* [RECORDED INFORMATION]
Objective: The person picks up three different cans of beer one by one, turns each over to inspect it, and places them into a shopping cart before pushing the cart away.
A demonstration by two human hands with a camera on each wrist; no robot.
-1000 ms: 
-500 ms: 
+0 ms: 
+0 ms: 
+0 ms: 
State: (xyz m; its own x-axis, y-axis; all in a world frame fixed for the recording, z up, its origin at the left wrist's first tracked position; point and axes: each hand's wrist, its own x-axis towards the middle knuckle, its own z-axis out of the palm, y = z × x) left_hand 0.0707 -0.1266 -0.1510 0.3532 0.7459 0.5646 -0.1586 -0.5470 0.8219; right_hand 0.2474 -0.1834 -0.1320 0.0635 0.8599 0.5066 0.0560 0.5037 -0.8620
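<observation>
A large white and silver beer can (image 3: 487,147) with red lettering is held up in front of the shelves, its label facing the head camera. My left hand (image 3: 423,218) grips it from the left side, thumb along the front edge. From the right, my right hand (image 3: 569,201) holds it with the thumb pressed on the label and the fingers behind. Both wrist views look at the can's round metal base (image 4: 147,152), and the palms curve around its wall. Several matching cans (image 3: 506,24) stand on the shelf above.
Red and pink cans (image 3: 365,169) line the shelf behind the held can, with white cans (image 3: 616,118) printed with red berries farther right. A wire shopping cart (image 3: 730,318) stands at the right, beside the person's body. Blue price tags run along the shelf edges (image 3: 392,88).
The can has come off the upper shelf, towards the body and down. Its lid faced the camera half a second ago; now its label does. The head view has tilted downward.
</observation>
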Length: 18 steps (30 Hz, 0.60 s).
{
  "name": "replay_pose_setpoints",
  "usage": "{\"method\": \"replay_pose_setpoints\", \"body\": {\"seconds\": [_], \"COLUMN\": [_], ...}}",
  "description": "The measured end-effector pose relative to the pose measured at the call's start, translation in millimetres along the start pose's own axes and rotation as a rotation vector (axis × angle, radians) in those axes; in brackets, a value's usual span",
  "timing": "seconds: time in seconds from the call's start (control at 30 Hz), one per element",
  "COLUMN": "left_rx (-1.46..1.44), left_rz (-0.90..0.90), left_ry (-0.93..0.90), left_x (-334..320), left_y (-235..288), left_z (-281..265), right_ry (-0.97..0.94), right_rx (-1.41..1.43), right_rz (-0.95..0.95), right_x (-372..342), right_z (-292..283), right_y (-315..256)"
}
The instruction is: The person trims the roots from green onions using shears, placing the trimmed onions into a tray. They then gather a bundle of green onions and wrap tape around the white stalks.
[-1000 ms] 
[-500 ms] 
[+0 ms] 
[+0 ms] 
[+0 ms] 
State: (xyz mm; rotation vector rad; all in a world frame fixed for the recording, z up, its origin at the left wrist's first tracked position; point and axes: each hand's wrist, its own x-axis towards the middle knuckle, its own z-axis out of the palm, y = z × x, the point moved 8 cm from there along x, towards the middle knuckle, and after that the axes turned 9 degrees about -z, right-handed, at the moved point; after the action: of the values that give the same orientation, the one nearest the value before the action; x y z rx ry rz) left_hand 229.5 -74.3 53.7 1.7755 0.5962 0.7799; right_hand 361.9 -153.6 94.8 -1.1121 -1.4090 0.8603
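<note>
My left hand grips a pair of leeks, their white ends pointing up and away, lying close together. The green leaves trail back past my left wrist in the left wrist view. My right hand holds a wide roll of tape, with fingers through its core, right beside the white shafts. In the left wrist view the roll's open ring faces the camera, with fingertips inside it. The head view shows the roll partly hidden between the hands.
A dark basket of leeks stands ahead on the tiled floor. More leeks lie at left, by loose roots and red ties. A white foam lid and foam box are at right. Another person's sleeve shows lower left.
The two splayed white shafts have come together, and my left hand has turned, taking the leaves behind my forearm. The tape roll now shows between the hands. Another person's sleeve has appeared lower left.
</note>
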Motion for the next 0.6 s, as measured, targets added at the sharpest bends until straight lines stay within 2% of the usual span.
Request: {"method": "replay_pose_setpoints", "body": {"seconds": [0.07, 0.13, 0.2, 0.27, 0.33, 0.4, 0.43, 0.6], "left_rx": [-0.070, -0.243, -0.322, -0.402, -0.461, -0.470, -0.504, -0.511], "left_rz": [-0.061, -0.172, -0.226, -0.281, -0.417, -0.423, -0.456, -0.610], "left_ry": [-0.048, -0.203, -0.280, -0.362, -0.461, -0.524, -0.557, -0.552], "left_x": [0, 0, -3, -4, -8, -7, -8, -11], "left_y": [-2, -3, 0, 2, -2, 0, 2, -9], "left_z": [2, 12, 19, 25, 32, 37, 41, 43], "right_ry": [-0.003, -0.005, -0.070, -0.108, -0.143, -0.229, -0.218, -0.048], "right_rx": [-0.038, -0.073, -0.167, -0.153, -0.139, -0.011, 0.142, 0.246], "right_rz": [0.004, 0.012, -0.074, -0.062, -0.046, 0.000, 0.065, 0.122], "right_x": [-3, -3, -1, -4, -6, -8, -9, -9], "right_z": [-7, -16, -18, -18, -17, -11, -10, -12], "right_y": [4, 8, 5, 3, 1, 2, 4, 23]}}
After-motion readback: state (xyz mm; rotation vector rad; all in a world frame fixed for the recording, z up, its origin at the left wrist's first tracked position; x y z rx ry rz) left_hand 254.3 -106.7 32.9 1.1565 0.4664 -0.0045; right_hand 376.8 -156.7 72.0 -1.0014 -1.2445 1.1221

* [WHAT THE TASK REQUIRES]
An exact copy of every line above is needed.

* [RESPONSE TO THIS EXERCISE]
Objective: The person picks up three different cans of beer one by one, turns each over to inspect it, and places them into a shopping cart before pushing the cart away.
A demonstration by two human hands with a camera on each wrist; no robot.
-1000 ms: 
-500 ms: 
+0 ms: 
+0 ms: 
+0 ms: 
State: (xyz m; its own x-axis, y-axis; all in a world frame fixed for the recording, z up, its origin at the left wrist's first tracked position; point and axes: each hand's wrist, its own x-axis towards the middle knuckle, its own z-axis out of the palm, y = z × x) left_hand 0.0707 -0.1266 -0.1510 0.3532 0.7459 0.5646 -0.1586 -0.5470 0.8219; right_hand 0.2474 -0.1834 -0.1320 0.0635 0.8599 0.5066 0.0560 0.5037 -0.8620
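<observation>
A large white and silver beer can (image 3: 487,147) with red lettering is held up in front of the shelves, its label facing the head camera. My left hand (image 3: 423,218) grips it from the left side, thumb along the front edge. From the right, my right hand (image 3: 569,201) holds it with the thumb pressed on the label and the fingers behind. Both wrist views look at the can's round metal base (image 4: 147,152), and the palms curve around its wall. Several matching cans (image 3: 506,24) stand on the shelf above.
Red and pink cans (image 3: 365,169) line the shelf behind the held can, with white cans (image 3: 616,118) printed with red berries farther right. A wire shopping cart (image 3: 730,318) stands at the right, beside the person's body. Blue price tags run along the shelf edges (image 3: 392,88).
The can has come off the upper shelf, towards the body and down. Its lid faced the camera half a second ago; now its label does. The head view has tilted downward.
</observation>
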Length: 18 steps (30 Hz, 0.60 s).
{
  "name": "replay_pose_setpoints",
  "usage": "{\"method\": \"replay_pose_setpoints\", \"body\": {\"seconds\": [_], \"COLUMN\": [_], ...}}",
  "description": "The measured end-effector pose relative to the pose measured at the call's start, translation in millimetres along the start pose's own axes and rotation as a rotation vector (axis × angle, radians) in those axes; in brackets, a value's usual span",
  "timing": "seconds: time in seconds from the call's start (control at 30 Hz), one per element",
  "COLUMN": "left_rx (-1.46..1.44), left_rz (-0.90..0.90), left_ry (-0.93..0.90), left_x (-334..320), left_y (-235..288), left_z (-281..265), right_ry (-0.97..0.94), right_rx (-1.41..1.43), right_rz (-0.95..0.95), right_x (-372..342), right_z (-292..283), right_y (-315..256)"
}
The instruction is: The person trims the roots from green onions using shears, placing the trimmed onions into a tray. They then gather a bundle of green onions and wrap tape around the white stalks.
[-1000 ms] 
[-500 ms] 
[+0 ms] 
[+0 ms] 
[+0 ms] 
State: (xyz mm; rotation vector rad; all in a world frame fixed for the recording, z up, its origin at the left wrist's first tracked position; point and axes: each hand's wrist, its own x-axis towards the middle knuckle, its own z-axis out of the palm, y = z × x, the point moved 8 cm from there along x, towards the middle knuckle, and after that the axes turned 9 degrees about -z, right-handed, at the moved point; after the action: of the values that give the same orientation, the one nearest the value before the action; x y z rx ry rz) left_hand 229.5 -74.3 53.7 1.7755 0.5962 0.7799; right_hand 361.9 -153.6 94.8 -1.1121 -1.4090 0.8603
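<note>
My left hand grips a pair of leeks, their white ends pointing up and away, lying close together. The green leaves trail back past my left wrist in the left wrist view. My right hand holds a wide roll of tape, with fingers through its core, right beside the white shafts. In the left wrist view the roll's open ring faces the camera, with fingertips inside it. The head view shows the roll partly hidden between the hands.
A dark basket of leeks stands ahead on the tiled floor. More leeks lie at left, by loose roots and red ties. A white foam lid and foam box are at right. Another person's sleeve shows lower left.
The two splayed white shafts have come together, and my left hand has turned, taking the leaves behind my forearm. The tape roll now shows between the hands. Another person's sleeve has appeared lower left.
</note>
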Motion for the next 0.6 s, as measured, targets added at the sharpest bends until straight lines stay within 2% of the usual span.
Request: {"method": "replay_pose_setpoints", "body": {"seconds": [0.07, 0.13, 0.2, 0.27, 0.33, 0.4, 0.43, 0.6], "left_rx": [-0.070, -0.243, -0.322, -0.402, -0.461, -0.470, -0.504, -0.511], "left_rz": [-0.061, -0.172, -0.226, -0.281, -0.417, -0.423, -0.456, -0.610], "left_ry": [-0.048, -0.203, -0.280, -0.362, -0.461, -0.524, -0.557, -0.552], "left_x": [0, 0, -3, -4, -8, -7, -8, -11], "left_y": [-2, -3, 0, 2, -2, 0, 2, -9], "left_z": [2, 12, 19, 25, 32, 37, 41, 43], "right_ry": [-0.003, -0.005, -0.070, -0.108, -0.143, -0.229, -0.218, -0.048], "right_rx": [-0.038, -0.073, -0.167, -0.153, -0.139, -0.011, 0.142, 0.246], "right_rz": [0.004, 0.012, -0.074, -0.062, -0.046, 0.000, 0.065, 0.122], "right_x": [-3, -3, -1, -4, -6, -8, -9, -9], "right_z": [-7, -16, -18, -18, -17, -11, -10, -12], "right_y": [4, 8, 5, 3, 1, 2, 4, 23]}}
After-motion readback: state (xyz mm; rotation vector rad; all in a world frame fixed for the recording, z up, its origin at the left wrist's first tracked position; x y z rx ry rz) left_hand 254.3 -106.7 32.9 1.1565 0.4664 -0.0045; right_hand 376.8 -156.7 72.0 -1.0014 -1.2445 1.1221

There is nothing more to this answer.